» WHAT IS REQUIRED
Copy each line of the listing below exactly.

» GIVEN MATERIAL
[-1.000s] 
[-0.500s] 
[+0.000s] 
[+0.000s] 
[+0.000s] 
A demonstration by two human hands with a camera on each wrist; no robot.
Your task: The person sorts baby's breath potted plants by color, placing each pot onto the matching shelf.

» EXERCISE ANSWER
[-1.000s] 
[-0.500s] 
[+0.000s] 
[+0.000s] 
[+0.000s] 
A demonstration by two human hands with a camera on each wrist; no robot.
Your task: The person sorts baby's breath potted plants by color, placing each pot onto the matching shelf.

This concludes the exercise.